Twitch Takes Steps To Make It Even Easier To Issue DMCA Strikes Against Streamers

from the here-we-go-again dept

If you’ve been following along with us, the past several months haven’t gone great for streaming platform Twitch. It all started with Twitch’s decision to simply nuke a bunch of streamer content as a result of a massive influx of DMCA notices it received. While Twitch streamers and some in the public went ballistic over this, the company decided to try to distract the world with bright shiny objects like emojis, only to continue to let the DMCApocalypse continue even after it apologized for its lack of transparency. Then Amazon, which owns Twitch, put on Twitch’s GlitchCon and spent a pretty penny on it, while streamers on the platform wondered why Amazon didn’t just spend that money on the licensing needed to keep streamers out of copyright jail. Fresh into 2021, Twitch then gave creators tools to help avoid copyright strikes, which mostly consisted of convenient ways to delete a bunch of their own content while not bothering to put in a method for policing DMCA abuse.

And now it seems like a near certainty that this is all going to get way, way worse. Twitch, without notice, recently released a new tool on its site to make it even easier to issue DMCA notices on creators.

Now, it is worth noting that this approach is somewhat different. Because this page requires a Twitch login in order to submit a claim, this appears to be less about giving industry rightsholders a way to DMCA the hell out of Twitch and more about giving fellow Twitch creators a way to DMCA the hell out of each other. Now, nothing prevents anyone who wants to use this tool from just creating a Twitch account to do so, so there is certainly the potential for abusing this new tool.

And it seems Twitch knows that, as this tool forces anyone looking to issue a DMCA notice to affirm that they’re doing so rightfully.

Users must also fill out their contact information and agree that the claim is filed in good faith. However, seemingly to prevent abuse of this feature, Twitch also states that users must state they are “authorized to act on behalf of the owner of an exclusive right that is allegedly infringed” under penalty of perjury.

Viewers seem a bit mixed on the new feature, with some suspecting it will result in more bans and reports than we’d see otherwise.

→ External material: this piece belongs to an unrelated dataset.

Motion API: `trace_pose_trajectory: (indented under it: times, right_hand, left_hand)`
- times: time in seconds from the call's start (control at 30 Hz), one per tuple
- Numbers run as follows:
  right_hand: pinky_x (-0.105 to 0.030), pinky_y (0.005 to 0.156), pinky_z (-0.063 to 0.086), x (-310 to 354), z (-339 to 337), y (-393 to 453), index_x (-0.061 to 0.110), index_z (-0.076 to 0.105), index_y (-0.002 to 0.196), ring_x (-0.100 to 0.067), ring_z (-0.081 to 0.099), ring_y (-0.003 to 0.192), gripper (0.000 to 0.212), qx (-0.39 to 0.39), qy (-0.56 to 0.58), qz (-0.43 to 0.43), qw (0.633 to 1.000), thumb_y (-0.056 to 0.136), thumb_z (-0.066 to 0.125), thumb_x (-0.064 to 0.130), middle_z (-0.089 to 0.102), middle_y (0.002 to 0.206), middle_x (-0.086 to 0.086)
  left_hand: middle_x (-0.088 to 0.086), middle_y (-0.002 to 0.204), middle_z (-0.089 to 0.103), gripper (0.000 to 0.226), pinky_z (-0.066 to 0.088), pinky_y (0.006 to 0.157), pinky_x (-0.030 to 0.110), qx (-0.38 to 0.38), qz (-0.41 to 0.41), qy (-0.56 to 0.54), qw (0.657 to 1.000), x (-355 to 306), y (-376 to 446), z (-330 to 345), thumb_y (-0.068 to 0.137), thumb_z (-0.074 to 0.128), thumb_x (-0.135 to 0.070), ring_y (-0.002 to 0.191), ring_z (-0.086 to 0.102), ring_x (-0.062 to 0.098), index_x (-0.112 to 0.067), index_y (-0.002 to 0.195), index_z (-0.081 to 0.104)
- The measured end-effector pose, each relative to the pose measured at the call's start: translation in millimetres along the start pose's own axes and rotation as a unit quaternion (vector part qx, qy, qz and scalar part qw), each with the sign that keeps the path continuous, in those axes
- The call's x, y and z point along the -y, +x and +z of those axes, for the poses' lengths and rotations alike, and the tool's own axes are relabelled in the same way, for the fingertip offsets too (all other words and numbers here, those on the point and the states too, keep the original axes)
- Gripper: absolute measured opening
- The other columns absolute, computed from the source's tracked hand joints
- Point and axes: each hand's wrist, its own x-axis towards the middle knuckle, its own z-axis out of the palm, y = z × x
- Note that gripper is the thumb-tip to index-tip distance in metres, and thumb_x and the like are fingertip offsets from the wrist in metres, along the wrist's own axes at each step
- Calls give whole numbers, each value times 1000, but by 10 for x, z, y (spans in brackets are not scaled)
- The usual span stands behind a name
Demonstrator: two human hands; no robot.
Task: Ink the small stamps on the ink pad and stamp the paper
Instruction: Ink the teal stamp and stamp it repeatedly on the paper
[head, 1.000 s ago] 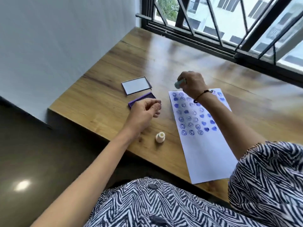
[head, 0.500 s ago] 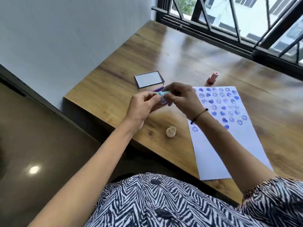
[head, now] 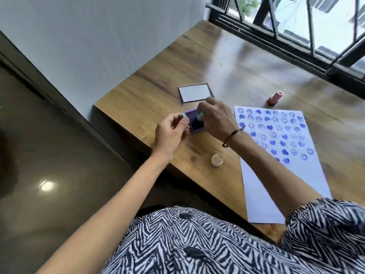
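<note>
Right hand (head: 214,117) pinches teal stamp (head: 199,116) onto ink pad (head: 194,121). Left hand (head: 171,132), at pad's 9 o'clock, pinches teal cap (head: 184,115). Paper (head: 276,155) at 3 o'clock.

No words, brand names or numbers can be read anywhere. The only signs are the blue stamped marks on the white sheet of paper (head: 276,165) lying on the right of the wooden table: rows of small round smiley faces mixed with solid blue heart-like blots, filling the sheet's far half.
</note>
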Motion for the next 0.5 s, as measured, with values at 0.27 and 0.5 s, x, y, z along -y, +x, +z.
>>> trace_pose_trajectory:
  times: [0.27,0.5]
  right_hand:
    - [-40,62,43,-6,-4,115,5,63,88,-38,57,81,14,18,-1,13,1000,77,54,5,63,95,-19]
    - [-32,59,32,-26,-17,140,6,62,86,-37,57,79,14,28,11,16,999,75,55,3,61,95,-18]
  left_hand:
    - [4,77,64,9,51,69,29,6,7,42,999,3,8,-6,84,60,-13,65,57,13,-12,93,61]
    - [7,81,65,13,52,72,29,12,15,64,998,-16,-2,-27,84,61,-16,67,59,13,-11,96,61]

Of course it will. This is going to make things measurably worse on the DMCA front, with the only real question being just how bad this is going to get. And, mind you, this is all done instead of Amazon investing in the licensing Twitch creators would need in order to be relatively safe from being DMCA’d to hell.

Now, we can argue all day long whether our dumb copyright culture has ballooned into a scenario where all these licenses and all of this enforcement of copyright is really silly and counterproductive for all involved. I’m way into that discussion. But given the current reality, Amazon is simply not doing right by Twitch’s most valuable asset: it’s creative community.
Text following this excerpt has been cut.